Kale crisps are the bomb. I usually toss them in a mixture of olive oil and chilli oil plus salt then bake them at 120C for about half an hour until crispy and starting to blacken around the edges. They're so more-ish.

OP posts:
AthelstaneTheUnready · 30/04/2020 19:34

Another one up for a helping spine here.

I have good days, and then a rubbish couple.

I remember someone in the LitterTray once saying that they didn't want the most interesting thing in their cat's life to be the contents of their food bowl. I know how that cat feels...

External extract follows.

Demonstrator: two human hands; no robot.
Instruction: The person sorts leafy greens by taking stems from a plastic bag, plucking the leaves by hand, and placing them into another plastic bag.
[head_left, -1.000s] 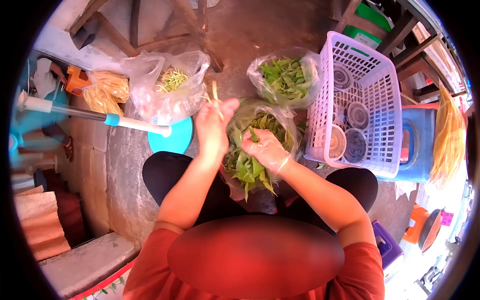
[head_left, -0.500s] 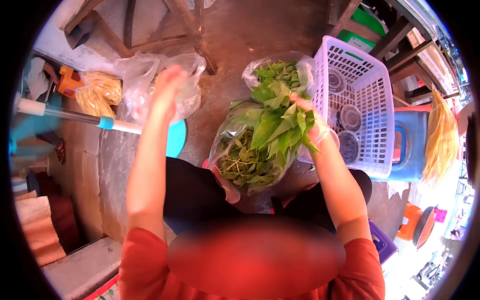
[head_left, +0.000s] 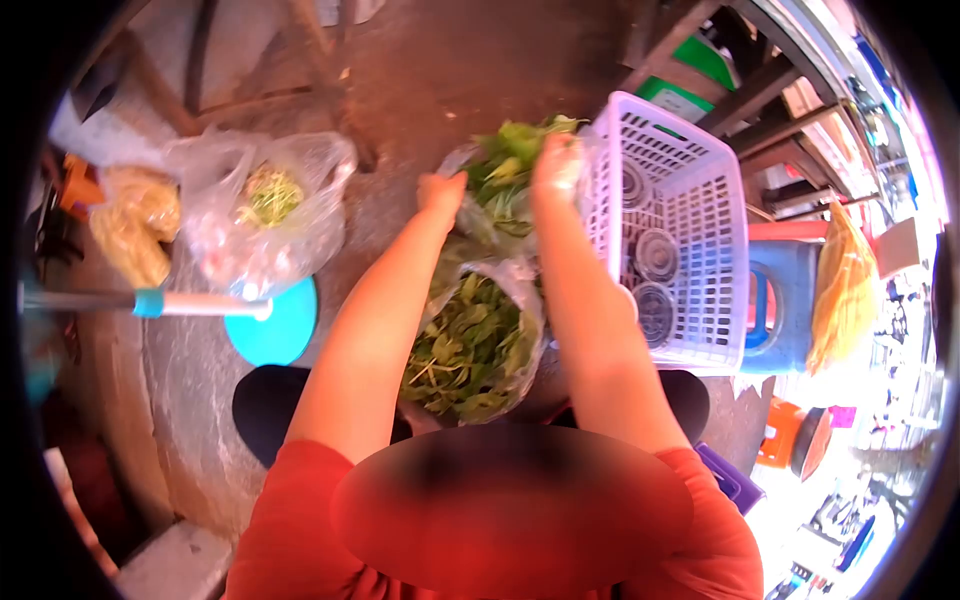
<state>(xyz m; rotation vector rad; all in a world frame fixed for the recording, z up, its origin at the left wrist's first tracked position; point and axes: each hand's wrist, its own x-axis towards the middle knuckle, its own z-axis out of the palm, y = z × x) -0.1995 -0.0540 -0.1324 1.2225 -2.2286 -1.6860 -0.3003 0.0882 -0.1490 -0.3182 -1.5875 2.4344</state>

BrassicaBabe · 30/04/2020 19:54

I'm so bored tonight I could scream! Have nothing to talk about an no desire to bother. TV is driving me nuts. I'm pretty certain that the constant internet scrolling makes me anxious but I can't stop. Weight today was ever so slightly green on my average graph thingy. But I am struggling with the fuckits. I'm trying for the 100g of jelly beans from earlier today don't become the opening of the door to totally lose control.

Tempted to just go to bed and wait for tomorrow.

I'm not sure I've got the mental strength for a BC. I could possibly manage BC if there was a healthy wine allowance.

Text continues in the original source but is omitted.